◆ **Problem statement**:
Take the lines of the data below from the very first through the line containing "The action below" and output them exactly, pictures excluded.

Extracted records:
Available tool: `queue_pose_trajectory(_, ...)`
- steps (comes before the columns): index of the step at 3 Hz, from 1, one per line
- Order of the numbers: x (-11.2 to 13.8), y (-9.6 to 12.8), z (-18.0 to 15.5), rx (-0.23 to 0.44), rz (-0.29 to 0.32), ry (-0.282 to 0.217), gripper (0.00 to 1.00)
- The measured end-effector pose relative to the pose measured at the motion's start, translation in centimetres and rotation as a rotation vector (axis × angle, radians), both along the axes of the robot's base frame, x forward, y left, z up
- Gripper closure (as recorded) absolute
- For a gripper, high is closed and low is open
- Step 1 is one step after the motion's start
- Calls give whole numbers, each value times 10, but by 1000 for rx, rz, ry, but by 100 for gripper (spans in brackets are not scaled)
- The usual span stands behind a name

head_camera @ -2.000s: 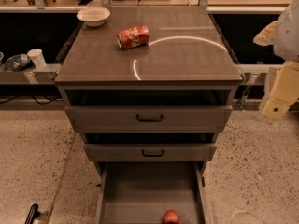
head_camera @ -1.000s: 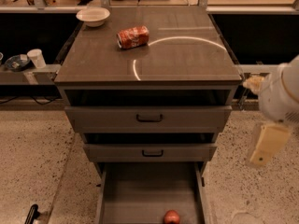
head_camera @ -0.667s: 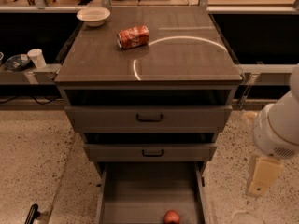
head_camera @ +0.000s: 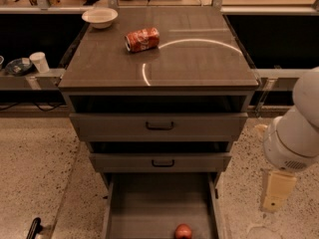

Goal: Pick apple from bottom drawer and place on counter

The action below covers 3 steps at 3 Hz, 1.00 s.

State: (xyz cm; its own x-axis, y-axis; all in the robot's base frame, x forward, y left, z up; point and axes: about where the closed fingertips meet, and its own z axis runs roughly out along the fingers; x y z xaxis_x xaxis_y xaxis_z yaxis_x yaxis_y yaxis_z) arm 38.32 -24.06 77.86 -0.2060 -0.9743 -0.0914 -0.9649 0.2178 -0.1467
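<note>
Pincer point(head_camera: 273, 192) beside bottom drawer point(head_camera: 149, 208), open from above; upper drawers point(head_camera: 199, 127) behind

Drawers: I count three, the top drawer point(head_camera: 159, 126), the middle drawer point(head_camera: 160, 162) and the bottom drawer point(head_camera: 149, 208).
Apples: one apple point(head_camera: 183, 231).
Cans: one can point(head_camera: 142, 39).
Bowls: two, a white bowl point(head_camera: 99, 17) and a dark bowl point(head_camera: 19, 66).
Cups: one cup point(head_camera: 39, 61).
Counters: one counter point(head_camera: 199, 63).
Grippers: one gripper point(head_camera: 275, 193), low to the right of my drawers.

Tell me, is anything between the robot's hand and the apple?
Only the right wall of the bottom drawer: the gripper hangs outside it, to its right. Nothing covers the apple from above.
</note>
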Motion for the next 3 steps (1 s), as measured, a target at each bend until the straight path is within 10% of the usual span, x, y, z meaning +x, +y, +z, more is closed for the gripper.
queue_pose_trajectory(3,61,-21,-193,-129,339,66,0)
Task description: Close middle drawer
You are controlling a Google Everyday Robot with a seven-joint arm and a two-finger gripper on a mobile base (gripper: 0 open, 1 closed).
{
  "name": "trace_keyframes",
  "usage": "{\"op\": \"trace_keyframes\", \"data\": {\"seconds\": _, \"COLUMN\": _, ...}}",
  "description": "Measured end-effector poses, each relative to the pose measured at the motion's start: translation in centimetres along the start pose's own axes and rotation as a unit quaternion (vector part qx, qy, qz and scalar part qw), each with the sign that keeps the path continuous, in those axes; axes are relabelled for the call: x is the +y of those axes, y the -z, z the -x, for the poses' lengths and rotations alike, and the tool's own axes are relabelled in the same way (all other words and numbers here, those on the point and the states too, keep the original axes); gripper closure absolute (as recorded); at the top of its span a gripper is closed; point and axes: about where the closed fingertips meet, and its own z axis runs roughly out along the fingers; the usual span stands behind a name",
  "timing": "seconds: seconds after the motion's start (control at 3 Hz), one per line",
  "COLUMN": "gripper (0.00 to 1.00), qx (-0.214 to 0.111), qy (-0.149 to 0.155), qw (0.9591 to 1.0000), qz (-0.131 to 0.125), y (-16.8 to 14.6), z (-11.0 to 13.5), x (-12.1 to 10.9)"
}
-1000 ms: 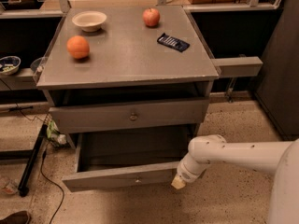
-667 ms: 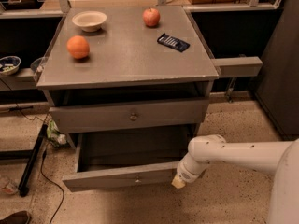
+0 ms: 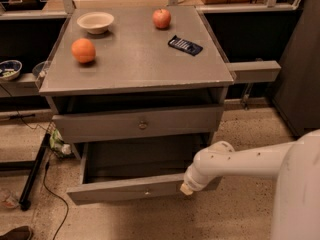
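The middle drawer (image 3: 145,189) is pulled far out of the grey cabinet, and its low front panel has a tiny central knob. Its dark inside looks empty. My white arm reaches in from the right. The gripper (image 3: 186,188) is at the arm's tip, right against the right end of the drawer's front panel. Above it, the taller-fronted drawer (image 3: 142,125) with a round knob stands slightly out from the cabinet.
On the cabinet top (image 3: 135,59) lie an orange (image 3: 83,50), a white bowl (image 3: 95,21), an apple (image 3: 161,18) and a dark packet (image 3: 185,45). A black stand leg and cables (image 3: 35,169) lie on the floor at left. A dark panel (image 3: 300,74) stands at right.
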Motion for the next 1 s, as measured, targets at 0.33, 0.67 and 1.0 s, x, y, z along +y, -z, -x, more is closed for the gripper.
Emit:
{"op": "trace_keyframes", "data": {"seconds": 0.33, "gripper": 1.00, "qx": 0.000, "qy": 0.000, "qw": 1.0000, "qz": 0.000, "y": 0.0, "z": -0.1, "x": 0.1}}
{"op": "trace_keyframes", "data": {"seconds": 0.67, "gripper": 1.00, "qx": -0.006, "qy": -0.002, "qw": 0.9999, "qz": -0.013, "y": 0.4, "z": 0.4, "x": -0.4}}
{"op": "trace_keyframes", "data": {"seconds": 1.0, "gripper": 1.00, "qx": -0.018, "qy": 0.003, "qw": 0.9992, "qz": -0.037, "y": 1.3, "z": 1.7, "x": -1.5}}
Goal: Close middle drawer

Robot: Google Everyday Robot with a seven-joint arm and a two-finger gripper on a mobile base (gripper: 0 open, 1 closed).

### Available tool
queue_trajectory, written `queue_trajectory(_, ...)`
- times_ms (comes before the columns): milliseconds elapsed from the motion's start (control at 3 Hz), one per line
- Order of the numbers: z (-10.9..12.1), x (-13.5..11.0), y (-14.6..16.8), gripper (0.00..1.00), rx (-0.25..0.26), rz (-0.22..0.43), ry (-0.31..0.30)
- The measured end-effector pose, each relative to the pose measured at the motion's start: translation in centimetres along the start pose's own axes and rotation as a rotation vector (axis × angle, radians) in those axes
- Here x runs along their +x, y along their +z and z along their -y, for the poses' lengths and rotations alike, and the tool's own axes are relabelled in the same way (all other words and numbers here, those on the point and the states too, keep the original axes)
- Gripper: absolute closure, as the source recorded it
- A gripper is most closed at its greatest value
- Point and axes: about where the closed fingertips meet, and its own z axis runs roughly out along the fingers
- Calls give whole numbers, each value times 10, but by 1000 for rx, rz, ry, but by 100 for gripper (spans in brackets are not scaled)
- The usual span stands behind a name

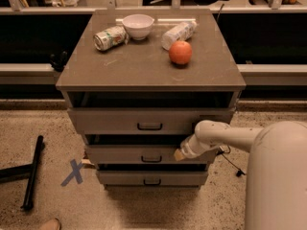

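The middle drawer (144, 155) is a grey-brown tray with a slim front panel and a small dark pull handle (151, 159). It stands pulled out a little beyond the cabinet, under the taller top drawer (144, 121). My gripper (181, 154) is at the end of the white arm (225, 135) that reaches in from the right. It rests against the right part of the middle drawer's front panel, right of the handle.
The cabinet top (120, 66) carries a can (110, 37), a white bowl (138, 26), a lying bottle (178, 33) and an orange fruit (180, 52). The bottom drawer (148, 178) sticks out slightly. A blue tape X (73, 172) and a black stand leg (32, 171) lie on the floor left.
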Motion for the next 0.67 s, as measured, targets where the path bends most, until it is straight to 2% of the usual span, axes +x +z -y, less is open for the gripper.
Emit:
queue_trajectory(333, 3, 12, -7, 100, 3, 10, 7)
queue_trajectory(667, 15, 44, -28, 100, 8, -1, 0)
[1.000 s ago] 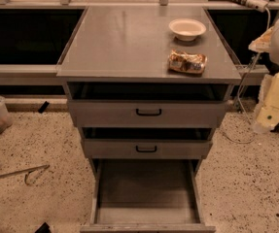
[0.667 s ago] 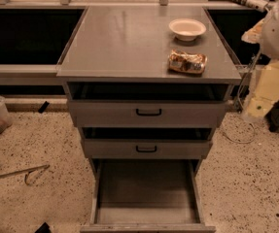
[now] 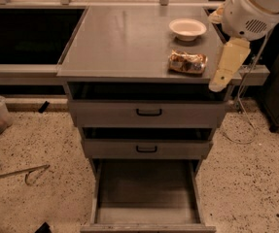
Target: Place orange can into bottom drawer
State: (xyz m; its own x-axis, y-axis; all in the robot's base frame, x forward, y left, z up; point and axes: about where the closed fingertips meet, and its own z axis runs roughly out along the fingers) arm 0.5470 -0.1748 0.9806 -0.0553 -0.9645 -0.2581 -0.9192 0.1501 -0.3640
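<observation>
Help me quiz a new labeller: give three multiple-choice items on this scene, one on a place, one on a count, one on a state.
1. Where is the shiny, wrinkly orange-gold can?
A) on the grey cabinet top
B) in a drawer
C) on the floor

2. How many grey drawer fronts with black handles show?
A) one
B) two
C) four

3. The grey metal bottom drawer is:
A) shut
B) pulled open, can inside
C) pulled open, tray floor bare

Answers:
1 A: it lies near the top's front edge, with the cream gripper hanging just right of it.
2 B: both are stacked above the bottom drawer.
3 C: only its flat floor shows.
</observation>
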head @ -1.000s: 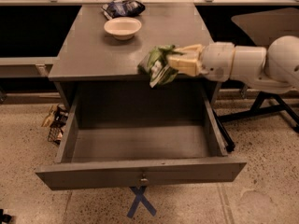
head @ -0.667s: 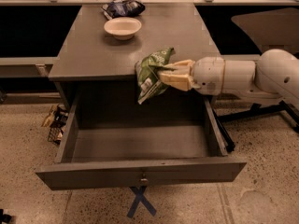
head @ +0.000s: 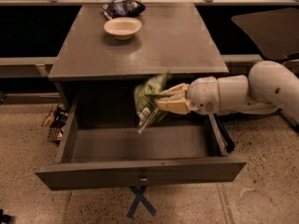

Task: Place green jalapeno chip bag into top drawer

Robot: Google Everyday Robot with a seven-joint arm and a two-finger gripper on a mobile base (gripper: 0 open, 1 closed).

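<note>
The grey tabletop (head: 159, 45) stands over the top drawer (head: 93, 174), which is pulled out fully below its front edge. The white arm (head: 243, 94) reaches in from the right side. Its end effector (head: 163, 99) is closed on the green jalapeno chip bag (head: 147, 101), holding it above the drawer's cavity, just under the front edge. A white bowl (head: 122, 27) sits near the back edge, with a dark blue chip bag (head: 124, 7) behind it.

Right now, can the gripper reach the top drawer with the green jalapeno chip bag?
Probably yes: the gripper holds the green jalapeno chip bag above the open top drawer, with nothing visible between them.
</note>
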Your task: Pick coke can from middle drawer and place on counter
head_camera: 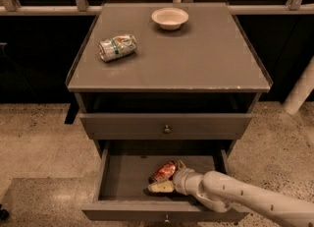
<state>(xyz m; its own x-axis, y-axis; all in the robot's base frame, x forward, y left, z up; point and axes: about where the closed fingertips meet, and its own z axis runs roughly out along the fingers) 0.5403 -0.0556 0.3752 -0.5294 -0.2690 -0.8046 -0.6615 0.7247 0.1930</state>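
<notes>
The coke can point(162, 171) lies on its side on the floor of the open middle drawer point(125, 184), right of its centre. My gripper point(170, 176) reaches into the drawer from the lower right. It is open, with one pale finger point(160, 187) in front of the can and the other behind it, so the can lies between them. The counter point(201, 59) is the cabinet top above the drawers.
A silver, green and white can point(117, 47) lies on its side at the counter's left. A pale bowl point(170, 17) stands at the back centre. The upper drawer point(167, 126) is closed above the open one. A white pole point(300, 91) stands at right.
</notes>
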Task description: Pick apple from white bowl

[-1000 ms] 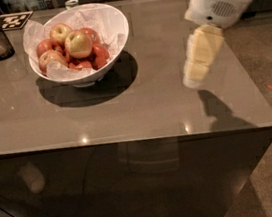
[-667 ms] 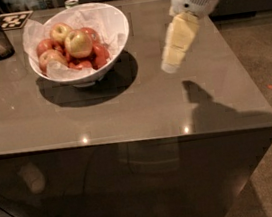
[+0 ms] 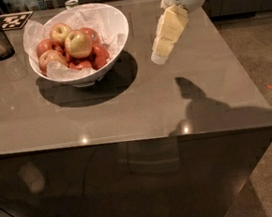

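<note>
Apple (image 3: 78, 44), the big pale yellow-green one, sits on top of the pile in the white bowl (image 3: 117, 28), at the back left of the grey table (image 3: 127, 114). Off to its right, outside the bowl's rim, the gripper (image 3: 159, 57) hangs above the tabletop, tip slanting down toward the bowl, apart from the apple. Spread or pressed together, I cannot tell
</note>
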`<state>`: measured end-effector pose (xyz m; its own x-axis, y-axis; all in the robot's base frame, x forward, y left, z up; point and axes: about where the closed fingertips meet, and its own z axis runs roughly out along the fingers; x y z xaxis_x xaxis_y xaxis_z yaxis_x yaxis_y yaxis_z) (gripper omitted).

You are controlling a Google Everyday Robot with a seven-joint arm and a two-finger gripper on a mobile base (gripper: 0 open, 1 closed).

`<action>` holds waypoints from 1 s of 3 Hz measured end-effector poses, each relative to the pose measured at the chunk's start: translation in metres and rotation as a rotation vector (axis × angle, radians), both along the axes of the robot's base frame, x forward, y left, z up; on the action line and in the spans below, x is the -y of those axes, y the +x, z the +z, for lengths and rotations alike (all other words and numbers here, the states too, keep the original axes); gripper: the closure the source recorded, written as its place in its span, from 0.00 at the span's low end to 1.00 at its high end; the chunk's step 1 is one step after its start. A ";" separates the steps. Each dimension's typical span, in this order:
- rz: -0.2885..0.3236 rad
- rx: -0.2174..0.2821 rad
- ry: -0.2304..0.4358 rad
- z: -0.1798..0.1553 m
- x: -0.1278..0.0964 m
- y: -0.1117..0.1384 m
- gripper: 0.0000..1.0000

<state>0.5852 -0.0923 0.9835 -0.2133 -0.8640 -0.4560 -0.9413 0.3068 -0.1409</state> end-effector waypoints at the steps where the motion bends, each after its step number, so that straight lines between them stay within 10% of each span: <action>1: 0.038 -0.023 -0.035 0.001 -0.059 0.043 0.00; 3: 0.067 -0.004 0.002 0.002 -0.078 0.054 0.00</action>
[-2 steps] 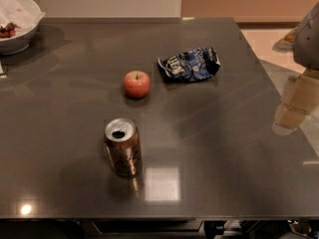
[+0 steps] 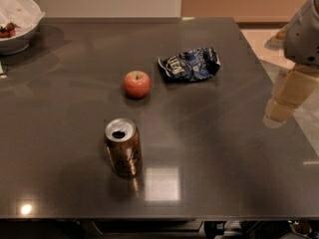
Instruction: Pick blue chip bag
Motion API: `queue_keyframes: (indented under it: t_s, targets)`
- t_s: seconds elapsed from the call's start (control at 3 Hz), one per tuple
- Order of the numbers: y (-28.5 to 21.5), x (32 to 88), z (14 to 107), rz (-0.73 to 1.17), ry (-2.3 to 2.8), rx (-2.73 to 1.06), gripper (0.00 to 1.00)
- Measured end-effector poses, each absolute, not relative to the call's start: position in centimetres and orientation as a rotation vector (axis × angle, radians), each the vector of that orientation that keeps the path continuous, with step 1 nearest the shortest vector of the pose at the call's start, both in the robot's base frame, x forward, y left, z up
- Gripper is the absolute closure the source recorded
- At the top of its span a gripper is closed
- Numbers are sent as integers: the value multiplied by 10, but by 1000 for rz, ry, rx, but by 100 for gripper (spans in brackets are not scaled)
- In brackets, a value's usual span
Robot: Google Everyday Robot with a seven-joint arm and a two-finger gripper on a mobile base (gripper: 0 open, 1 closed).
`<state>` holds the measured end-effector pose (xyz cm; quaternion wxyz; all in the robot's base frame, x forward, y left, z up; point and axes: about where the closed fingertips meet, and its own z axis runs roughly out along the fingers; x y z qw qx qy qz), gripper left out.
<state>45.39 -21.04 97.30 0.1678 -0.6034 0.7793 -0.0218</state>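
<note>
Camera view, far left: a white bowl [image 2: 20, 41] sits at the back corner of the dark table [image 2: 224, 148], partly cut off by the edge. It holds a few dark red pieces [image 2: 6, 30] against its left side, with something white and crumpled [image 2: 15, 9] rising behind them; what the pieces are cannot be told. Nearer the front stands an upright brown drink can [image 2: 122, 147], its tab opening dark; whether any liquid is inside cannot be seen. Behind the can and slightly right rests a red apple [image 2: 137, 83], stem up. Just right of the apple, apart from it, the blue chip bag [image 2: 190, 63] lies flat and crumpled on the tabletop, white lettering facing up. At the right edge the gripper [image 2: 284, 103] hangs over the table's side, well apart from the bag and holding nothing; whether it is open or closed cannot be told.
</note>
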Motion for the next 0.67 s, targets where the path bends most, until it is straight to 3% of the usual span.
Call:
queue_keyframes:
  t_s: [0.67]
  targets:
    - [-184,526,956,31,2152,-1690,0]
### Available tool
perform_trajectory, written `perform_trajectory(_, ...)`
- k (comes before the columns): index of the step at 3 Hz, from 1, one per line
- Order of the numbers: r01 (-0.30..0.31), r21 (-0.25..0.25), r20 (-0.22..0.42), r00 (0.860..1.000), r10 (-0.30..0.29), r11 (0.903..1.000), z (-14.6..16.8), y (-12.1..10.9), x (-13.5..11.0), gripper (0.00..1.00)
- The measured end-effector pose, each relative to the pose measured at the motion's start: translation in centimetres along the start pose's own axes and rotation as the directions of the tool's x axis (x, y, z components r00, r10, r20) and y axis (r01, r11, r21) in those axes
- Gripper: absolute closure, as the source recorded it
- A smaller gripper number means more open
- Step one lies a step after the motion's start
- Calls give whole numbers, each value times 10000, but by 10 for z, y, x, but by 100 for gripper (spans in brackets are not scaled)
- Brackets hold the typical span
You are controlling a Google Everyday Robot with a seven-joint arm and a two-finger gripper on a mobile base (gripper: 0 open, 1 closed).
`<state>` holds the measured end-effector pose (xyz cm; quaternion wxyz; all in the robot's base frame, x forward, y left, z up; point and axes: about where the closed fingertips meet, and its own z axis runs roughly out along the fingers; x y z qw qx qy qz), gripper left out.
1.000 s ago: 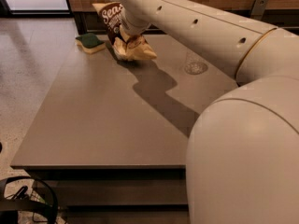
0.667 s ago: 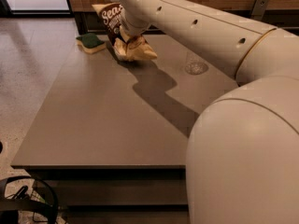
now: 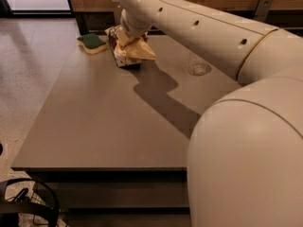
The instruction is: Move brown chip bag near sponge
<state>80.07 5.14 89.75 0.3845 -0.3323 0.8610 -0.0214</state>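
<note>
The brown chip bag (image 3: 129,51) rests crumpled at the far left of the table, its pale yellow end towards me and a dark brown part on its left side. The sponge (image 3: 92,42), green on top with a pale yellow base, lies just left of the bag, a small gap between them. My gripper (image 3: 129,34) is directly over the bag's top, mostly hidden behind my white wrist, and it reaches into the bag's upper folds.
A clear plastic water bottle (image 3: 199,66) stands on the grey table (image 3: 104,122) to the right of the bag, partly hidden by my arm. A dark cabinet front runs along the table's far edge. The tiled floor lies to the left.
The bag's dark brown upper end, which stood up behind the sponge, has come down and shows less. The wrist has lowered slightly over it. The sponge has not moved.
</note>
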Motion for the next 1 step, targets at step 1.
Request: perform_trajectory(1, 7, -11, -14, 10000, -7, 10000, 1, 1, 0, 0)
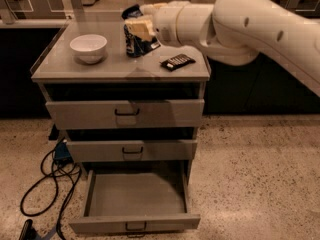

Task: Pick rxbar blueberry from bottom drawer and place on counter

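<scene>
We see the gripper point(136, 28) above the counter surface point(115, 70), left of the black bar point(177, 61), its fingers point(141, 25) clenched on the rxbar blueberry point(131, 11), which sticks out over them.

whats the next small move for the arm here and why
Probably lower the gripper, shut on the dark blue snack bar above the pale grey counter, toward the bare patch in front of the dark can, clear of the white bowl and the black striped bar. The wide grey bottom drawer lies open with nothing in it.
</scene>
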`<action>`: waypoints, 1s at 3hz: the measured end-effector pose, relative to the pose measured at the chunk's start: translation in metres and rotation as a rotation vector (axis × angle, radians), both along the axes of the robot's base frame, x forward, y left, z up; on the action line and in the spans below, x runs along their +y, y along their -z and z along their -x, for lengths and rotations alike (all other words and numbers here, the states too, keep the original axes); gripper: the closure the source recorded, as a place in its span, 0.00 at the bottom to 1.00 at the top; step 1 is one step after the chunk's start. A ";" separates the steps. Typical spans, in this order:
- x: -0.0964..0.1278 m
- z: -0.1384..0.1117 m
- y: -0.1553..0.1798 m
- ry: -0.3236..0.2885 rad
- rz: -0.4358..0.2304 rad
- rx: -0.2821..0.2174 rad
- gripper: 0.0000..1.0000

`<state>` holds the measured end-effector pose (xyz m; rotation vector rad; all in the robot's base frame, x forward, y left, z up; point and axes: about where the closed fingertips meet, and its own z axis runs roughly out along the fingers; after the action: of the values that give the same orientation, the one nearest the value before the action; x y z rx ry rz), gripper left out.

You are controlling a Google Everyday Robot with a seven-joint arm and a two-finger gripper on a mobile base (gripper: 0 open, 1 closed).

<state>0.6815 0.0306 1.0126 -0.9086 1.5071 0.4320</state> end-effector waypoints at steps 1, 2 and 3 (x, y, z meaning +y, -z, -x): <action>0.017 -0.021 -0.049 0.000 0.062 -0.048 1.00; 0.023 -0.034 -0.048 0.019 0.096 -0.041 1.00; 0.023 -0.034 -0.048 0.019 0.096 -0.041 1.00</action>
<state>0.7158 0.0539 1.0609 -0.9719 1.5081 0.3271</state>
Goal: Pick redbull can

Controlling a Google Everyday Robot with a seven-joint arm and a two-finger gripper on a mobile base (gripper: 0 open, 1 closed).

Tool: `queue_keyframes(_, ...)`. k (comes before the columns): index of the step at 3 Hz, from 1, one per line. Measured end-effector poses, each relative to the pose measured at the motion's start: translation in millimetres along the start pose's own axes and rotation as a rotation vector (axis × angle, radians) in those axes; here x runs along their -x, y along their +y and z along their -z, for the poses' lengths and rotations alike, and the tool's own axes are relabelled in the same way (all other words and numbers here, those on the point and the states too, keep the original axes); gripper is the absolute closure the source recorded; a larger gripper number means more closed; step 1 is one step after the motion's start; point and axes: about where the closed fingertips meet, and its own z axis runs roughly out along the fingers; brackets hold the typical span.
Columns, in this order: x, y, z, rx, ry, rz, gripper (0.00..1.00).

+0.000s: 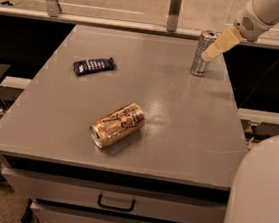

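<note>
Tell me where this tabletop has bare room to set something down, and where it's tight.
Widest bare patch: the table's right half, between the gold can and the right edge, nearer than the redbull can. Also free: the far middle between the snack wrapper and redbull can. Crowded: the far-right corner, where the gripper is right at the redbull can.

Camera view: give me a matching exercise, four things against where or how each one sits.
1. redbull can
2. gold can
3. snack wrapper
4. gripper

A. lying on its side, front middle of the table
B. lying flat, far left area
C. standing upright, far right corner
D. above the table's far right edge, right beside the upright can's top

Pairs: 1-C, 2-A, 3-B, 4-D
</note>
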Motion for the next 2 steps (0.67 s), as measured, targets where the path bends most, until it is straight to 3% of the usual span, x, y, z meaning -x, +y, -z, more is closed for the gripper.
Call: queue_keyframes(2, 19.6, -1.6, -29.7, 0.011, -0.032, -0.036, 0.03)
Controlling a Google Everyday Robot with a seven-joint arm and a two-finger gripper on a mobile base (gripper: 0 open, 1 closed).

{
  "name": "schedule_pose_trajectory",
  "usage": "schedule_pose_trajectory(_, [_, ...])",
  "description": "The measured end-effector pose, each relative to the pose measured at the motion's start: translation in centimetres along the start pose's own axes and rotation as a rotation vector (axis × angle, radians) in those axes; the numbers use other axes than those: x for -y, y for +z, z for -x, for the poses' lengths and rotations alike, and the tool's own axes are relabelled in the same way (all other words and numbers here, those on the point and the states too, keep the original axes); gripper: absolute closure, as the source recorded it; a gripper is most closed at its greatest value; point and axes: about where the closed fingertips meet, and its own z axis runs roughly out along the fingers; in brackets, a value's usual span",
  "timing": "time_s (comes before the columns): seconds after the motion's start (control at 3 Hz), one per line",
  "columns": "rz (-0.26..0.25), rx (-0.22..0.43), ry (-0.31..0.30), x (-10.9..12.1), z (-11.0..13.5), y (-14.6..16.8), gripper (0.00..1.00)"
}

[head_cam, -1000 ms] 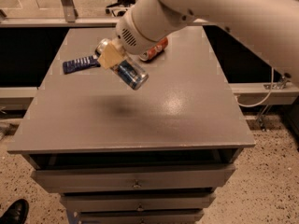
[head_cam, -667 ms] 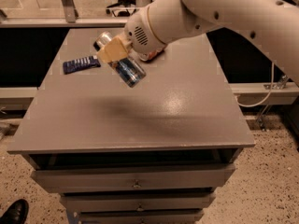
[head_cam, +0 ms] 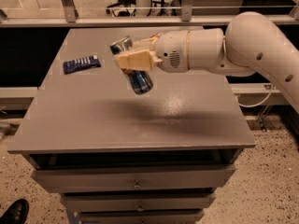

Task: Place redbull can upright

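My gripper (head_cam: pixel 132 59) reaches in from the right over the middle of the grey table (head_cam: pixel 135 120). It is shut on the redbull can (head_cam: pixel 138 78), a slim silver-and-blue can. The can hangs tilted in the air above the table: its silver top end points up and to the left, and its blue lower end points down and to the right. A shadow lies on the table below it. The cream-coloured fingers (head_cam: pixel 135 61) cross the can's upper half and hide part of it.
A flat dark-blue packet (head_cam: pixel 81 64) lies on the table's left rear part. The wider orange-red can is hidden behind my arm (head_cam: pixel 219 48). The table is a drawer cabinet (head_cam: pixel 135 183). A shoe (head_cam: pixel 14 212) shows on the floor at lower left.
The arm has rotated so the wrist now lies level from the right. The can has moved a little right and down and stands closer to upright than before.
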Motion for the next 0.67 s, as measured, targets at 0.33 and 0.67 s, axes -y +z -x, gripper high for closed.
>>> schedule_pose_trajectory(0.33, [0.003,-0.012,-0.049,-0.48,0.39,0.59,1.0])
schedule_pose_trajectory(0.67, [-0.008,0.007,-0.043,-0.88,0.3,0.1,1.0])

◆ **Solution to the exercise**:
Available tool: `queue_pose_trajectory(_, ...)`
- steps (comes before the columns): index of the step at 3 Hz, from 1, one per line
- Order of the numbers: x (-11.2 to 13.8), y (-9.6 to 12.8), z (-18.0 to 15.5), rx (-0.23 to 0.44), rz (-0.29 to 0.32), ry (-0.282 to 0.217), gripper (0.00 to 1.00)
- The measured end-effector pose relative to the pose measured at the motion's start, translation in centimetres and rotation as a rotation vector (axis × angle, radians), both along the axes of the robot's base frame, x forward, y left, z up
- Gripper closure (as recorded) absolute
- For a gripper, high is closed and low is open
- Step 1 is one step after the motion's start
- Calls give whole numbers, each value times 10, but by 1000 for rx, rz, ry, but by 100 for gripper (spans in brackets are not scaled)
- The usual span stands behind a name

head_camera @ -2.000s: 
head_camera @ -1.000s: 
head_camera @ -0.667s: 
head_camera @ +0.000s: 

Goal: Pick apple from bottom drawer and place on counter

The action below covers 3 steps at 3 Hz, 1.00 s.

No further output remains for this exercise.